Wednesday, 9 July 2014

The Dancer

While I struggle to put into words my experience of discovering the door to my gods in the third and final post on that narrative (recognising of course that it was really just a first step onto the path) I thought I'd comment on something I saw today that strikes quite close to home - an article on why cities are so much hotter than the countryside.

Where I live, what I do, it's sometimes difficult to really get away from the heat of summer.

Thankfully, I live outside Tokyo and commute daily - this gives me a bit of respite each and every day, and of course on weekends.  Tokyo has tried very hard to undo the damage of the 70s and 80s though, and the city has not only retained many of the little parks and shrines that dwell here, but has deliberately built up a few green zones and some buildings even have green spaces on the roofs. 

I'm desperate for more of course, but the little islands of green help a little.

I doubt there will ever be a solution to this problem in a modern world, short of completely rethinking how we build dense communities.  The dream of small, closely knit communities living close to nature, or vast cities of earthships is nice, but I shudder to think how much more of an impact on our world that would be if we just converted with our current population and needs.

Unlike many of my friends, I think the answer is close to what Japan has been struggling with for decades: not to go back to nature, but to let nature back in.
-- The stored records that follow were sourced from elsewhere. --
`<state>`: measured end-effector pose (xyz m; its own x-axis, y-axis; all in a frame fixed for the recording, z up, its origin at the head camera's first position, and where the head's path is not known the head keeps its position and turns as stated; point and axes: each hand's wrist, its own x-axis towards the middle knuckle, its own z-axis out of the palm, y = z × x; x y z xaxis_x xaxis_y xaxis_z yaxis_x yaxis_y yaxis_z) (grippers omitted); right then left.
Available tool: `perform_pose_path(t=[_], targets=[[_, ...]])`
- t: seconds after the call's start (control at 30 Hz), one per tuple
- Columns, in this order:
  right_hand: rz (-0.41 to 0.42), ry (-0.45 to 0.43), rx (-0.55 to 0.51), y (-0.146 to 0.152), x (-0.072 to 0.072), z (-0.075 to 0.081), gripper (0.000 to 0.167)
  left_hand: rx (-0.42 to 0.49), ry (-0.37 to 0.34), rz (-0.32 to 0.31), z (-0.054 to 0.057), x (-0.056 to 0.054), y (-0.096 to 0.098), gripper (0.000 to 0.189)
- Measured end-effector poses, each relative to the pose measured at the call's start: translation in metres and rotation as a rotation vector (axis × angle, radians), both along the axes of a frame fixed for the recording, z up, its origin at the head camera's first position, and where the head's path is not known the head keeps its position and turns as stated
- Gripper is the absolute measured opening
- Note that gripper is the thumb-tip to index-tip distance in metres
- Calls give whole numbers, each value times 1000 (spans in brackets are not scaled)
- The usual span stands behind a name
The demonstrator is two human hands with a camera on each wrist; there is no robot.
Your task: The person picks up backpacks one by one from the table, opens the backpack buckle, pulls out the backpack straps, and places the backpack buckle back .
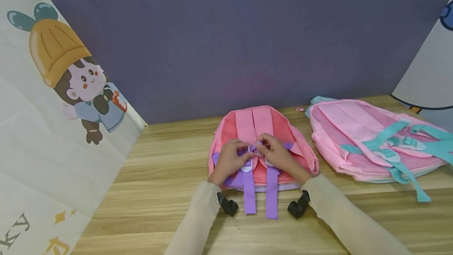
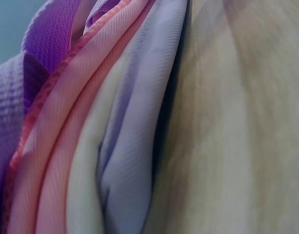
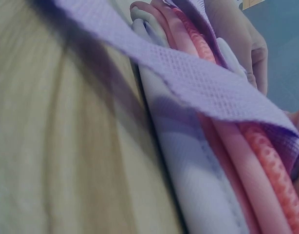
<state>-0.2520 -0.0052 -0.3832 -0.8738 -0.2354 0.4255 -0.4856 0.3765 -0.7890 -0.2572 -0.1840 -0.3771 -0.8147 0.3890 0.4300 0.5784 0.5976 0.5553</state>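
A coral-pink backpack lies with its shoulder-strap side up on the wooden table. Over its middle, my left hand and my right hand meet, fingertips close together. Both pinch the purple cross strap near a small pale buckle, which the fingers partly hide. Below the hands, two purple webbing ends hang over the backpack's lower edge from white adjusters. The left wrist view shows the layered pink and lilac backpack edge. In the right wrist view, a purple webbing end crosses that edge.
A second backpack, light pink with teal straps, lies to the right, close beside the first. Behind the wooden table stands a dark blue panel. A white panel with a cartoon figure borders the left side.
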Motion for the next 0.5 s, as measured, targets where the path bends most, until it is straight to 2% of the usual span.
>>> perform_pose_path(t=[0.3,0.5], targets=[[16,-34,-35,-1,2,2,3,5,-19,-9,1,0,0,26],[42,17,-48,1,1,0,13,-1,-13,-12,1,1,0,29]])
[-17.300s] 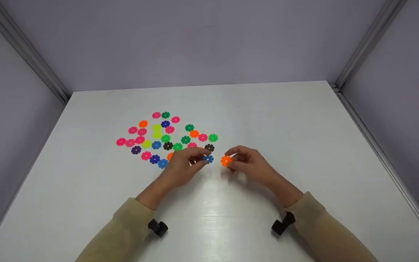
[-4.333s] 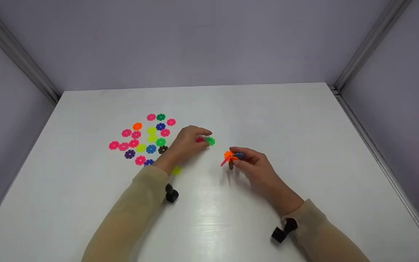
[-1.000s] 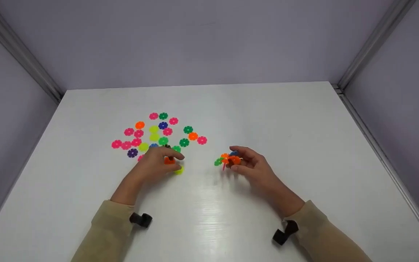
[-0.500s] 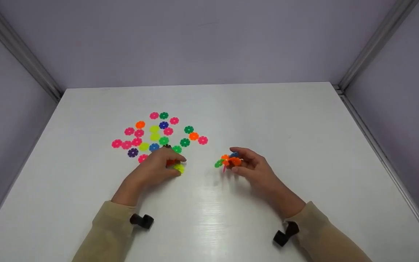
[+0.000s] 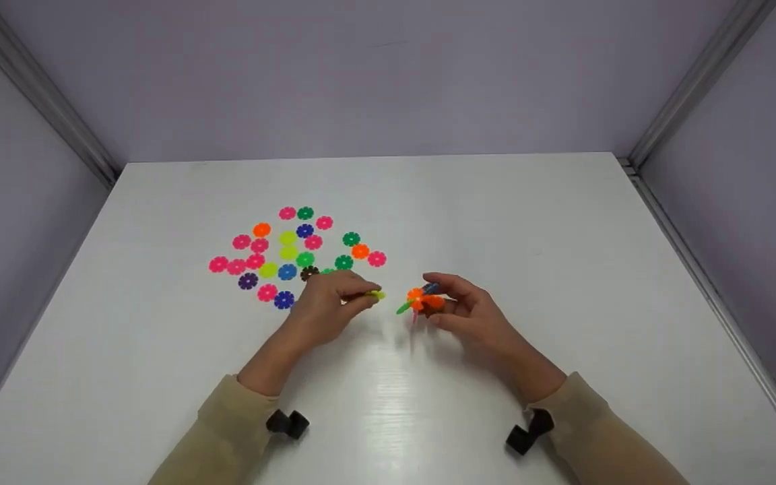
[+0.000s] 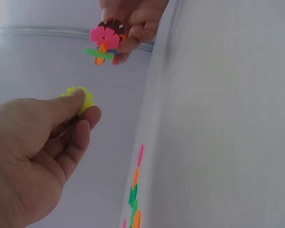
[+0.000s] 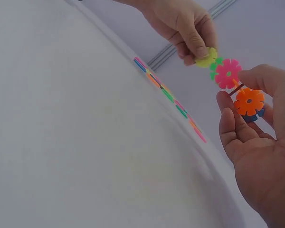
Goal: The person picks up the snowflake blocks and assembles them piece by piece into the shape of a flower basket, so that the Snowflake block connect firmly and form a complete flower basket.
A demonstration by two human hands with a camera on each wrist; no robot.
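Observation:
A yellow notched plastic disc (image 6: 86, 99) is pinched between the thumb and fingers of my left hand (image 5: 327, 306), raised over the table. My right hand (image 5: 469, 306) holds a small cluster of interlocked discs (image 5: 417, 298) in orange, blue, green, pink and brown. In the left wrist view the pink disc (image 6: 104, 37) of the cluster faces the camera, with a green one (image 6: 99, 53) edge-on below it. The right wrist view shows an orange disc (image 7: 249, 101) nearest my right palm. The yellow disc is just left of the cluster's green disc in the head view.
Loose flower-shaped discs (image 5: 305, 259) in several colours lie flat on the white table (image 5: 529, 229), left of centre. My left hand covers part of their near side. Grey walls (image 5: 388, 81) stand behind and at both sides.
My left hand reached the yellow disc at the near side of the loose discs, took it, and carried it right towards the cluster. My right hand stayed in place, its cluster turned slightly.

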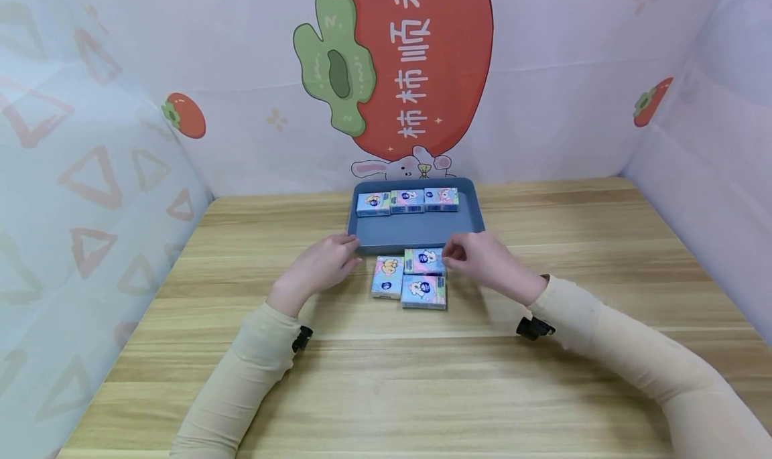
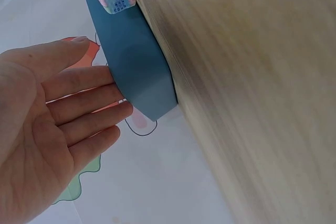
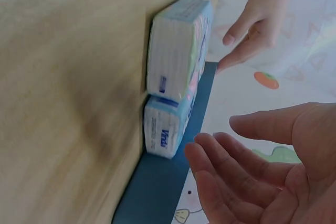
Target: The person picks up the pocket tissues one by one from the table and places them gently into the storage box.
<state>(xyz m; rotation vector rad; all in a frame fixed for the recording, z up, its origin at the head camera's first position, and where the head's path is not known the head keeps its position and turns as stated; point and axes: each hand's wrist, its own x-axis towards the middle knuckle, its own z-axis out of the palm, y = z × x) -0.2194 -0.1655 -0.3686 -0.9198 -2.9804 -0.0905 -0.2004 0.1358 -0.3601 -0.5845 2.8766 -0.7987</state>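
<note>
My left hand (image 1: 319,265) touches the near left corner of a blue-grey tray (image 1: 416,228), its fingers extended along the tray's side (image 2: 131,56) in the left wrist view. Three small tissue packs (image 1: 407,202) lie in a row at the tray's far side. Three more lie together on the table before it: an upright-turned one (image 1: 388,276) at left, one (image 1: 424,260) against the tray's front, one (image 1: 424,291) nearer me. Beside the middle pack's right end is my right hand (image 1: 485,263); its loosely bent fingers (image 3: 231,171) hold nothing in the right wrist view.
Wood-grain table (image 1: 386,392) extends around the tray. Behind stands a white cloth backdrop (image 1: 241,57) with a large printed persimmon, close to the tray's far rim. Another printed cloth (image 1: 78,177) hangs along the left. Black buckles (image 1: 535,328) sit at my wrists.
</note>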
To stop struggling so hard to chain nature when it comes to join us, but to rejoin the dance.

Like so many things, it boils back down to respect.

Respect for ourselves, for the world we live in, and for our place in it.

If we can learn to respect nature again, to live with nature instead of on it or even in it, then the disasters we see looming (and those that are already here) might be more easily healed.

I think that as we approach Gŵyl Awst it's a good time to think of such things. 

What more clearly shows our respect than the way in which we approach harvest?

Harvest can be a horrible imposition, a chaining and enslavement of the world to serve our whim - or it can be a beautiful dance between equals.

Me, I prefer the dance.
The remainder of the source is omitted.